If this is really the case on Vista than I rather suspect that the OS intercepts the file based on the extension...can this be? I'm not a Windows expert, much less Vista. So I expected the mime type to be application/x-x509-user-cert and that FF doesn't bother at all about the file extension. As a matter of fact the web page serving the certificate, can be called really anything....except maybe on Vista?
> Most likely they return a PKCS#7 (SPAC) file. The private key is > supposed to be stored in FF and the response file should be installed > without a problem. Perhaps you may want to try the free mail > certificates from http://cert.startcom.org and check if it works for you > with Firefox on Vista.
I will try that, but I predict it will fail if they use the same format.
One of my colleagues has found a recent bug in bugzilla on this https://bugzilla.mozilla.org/show_bug.cgi?id=399188 and it appears that firefox is ignoring the mime type and looking at the .spc extension, and then dropping into Windows file management. This is not what it does on, say, XP, where the same transaction works fine. I have not instrumented XP to see if the same pkcs#7 package & mime type header get sent by Thawte to this client (seems like a reasonable assumption, tho).
My colleague was able to create a web page that would trick the firefox browser on Vista into downloading & installing the cert: he took the cert out, renamed the extension to some junk, and then had the page send the proper pkcs7 headers down along with the cert. Then firefox-on-vista loaded the cert properly.

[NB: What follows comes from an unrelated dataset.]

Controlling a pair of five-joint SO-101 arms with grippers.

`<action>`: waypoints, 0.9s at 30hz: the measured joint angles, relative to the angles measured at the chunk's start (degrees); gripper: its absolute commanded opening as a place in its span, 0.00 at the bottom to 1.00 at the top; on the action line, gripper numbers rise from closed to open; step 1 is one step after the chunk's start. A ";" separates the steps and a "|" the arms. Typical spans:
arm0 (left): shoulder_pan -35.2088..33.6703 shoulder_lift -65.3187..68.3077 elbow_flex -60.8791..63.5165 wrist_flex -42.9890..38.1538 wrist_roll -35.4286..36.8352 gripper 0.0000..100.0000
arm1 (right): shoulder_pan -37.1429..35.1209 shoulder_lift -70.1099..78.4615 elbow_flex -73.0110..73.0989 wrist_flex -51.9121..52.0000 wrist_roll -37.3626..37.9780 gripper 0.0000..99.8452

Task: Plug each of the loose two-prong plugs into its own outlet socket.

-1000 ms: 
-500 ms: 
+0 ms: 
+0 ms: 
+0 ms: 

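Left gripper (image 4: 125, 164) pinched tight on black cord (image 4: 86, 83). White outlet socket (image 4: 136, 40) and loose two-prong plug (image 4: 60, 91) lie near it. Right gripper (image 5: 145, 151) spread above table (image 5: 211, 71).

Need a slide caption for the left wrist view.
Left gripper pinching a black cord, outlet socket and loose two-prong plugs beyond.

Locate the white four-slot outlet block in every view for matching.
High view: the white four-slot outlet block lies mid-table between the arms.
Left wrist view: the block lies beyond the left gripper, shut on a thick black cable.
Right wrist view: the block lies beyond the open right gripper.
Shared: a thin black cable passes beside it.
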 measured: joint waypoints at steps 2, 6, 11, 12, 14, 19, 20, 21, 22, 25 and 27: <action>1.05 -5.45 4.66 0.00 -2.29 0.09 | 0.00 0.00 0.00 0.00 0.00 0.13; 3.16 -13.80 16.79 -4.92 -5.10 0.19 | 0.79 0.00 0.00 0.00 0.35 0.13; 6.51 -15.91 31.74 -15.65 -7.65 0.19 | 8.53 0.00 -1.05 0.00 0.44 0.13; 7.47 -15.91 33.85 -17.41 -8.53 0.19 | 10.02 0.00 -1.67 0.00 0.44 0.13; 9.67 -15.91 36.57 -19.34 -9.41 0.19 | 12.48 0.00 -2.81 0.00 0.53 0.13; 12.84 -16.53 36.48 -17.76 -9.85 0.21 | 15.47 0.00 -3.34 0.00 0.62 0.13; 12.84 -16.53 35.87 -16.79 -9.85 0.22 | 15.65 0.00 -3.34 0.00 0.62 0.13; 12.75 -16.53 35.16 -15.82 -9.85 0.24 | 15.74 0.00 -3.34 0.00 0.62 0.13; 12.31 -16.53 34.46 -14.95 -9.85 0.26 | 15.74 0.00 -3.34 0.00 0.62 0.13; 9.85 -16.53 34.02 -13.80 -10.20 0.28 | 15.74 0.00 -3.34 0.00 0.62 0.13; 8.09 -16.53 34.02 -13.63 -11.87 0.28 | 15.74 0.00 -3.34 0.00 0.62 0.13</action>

So it looks like this is some kind of error in the decisions firefox makes about extension handling.
Mike Helm wrote: > One of my colleagues has found a recent bug in bugzilla on this > https://bugzilla.mozilla.org/show_bug.cgi?id=399188 > and it appears that firefox is ignoring the mime type and > looking at the .spc extension, and then dropping into > Windows file management.
I believe the present browser processing for files received via http is something like this:
- if the MIME content type is known to the browser as a type it handles internally, (either in native browser code, or through extensions and add-ons/plugins) the browser handles the content internally, otherwise ...
- If the MIME content type is known to be handled by another process (e.g. MIME content type registered in Windows, or in the browser as a "helper") then it is handled that way. There may be a dialog involved at this point. Otherwise ...
- (on windows) the file name extension is looked up, and what ever process is associated with that file name extension is run to handle it. There may be a dialog involved at this step.
Note that there is a possibility that a file will be downloaded with an unknown MIME content type, but when the file name extension is looked up, the MIME content type associated with that extension will be a type that is known to the browser. In this case, one might expect that the browser would handle the file internally, but it does not. This is a known bug, but I doubt that it's relevant to Thawte.
I suspect that Thawte is downloading the file with a content type that is unknown to the browser, but is known to windows to be handled by Windows' own cert manager. I've seen that before.